## [Task details]
Keep to one stretch of the data below, the lines from the one with "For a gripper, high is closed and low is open" up to and including the one with "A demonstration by", and return that stretch exactly.
□ □ □ □
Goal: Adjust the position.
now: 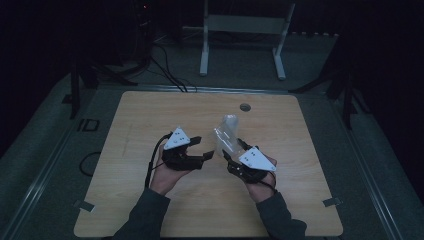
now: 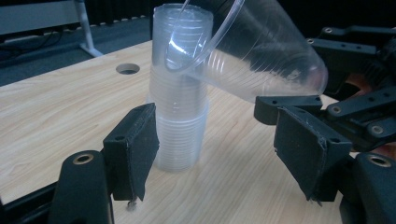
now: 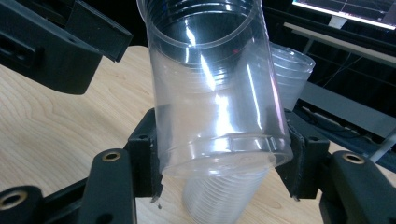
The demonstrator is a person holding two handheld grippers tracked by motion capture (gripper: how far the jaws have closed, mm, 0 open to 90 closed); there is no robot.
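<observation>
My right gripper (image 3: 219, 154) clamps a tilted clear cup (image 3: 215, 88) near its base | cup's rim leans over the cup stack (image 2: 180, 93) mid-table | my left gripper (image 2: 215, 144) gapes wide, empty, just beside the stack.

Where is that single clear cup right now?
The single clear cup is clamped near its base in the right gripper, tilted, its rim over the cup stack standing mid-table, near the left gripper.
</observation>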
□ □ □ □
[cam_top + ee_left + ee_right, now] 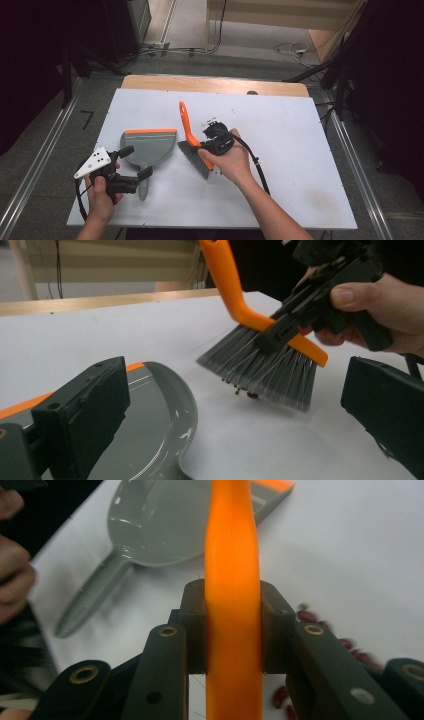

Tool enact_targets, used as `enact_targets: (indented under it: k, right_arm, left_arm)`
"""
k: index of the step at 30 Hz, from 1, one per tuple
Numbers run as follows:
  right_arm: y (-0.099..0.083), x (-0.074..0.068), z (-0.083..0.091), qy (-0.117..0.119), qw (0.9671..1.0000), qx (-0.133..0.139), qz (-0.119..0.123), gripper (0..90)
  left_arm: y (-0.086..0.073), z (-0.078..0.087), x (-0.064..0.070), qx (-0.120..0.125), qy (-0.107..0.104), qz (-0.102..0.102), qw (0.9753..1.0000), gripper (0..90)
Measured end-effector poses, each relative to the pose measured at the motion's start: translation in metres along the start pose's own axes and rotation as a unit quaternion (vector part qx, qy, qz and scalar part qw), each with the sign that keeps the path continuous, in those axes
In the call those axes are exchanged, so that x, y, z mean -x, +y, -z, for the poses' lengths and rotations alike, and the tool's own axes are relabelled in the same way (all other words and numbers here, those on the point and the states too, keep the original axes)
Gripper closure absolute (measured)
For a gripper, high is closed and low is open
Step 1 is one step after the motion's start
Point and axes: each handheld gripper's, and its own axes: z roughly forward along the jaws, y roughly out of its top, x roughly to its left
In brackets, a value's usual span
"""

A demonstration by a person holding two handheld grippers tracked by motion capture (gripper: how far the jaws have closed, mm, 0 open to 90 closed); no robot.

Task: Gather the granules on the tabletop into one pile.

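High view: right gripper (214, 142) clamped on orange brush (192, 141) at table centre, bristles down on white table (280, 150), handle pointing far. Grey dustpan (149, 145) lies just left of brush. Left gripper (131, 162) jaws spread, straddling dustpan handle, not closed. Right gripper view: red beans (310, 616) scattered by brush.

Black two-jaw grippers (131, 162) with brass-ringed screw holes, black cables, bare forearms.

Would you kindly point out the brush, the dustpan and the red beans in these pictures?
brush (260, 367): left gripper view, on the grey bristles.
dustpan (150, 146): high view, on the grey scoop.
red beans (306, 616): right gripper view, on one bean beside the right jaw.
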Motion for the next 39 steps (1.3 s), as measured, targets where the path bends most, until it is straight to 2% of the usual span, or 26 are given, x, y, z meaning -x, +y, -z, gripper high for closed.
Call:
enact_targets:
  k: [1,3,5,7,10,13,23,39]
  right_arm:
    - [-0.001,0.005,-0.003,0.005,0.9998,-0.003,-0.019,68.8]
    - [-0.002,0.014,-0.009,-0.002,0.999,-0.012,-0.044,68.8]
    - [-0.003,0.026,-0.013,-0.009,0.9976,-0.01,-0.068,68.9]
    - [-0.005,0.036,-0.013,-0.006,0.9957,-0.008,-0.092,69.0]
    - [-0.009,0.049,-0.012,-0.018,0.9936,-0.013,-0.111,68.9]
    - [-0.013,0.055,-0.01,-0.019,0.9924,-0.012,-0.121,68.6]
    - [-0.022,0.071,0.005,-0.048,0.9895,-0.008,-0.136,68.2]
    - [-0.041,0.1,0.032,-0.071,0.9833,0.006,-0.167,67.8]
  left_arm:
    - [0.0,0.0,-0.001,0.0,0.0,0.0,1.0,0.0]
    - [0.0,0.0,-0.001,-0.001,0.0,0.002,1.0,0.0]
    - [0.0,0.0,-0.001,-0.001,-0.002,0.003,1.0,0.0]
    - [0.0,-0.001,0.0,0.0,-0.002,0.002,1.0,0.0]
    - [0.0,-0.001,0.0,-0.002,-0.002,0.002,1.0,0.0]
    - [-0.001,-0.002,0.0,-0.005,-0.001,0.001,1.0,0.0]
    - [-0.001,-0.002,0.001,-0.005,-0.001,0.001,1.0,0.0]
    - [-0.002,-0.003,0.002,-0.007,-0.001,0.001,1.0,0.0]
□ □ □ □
## [Solution below]
For a gripper, high is closed and low is open
Step 1 is one step after the motion's start
Point and axes: each handheld gripper's, and its own axes: z roughly forward along the jaws, y roughly out of its top, x roughly to its left
In brackets, a value's usual span
"""

A demonstration by a person holding two handheld grippers tracked by motion capture (gripper: how far the jaws have closed, mm, 0 open to 90 closed); no robot.

Nothing more is needed for this answer.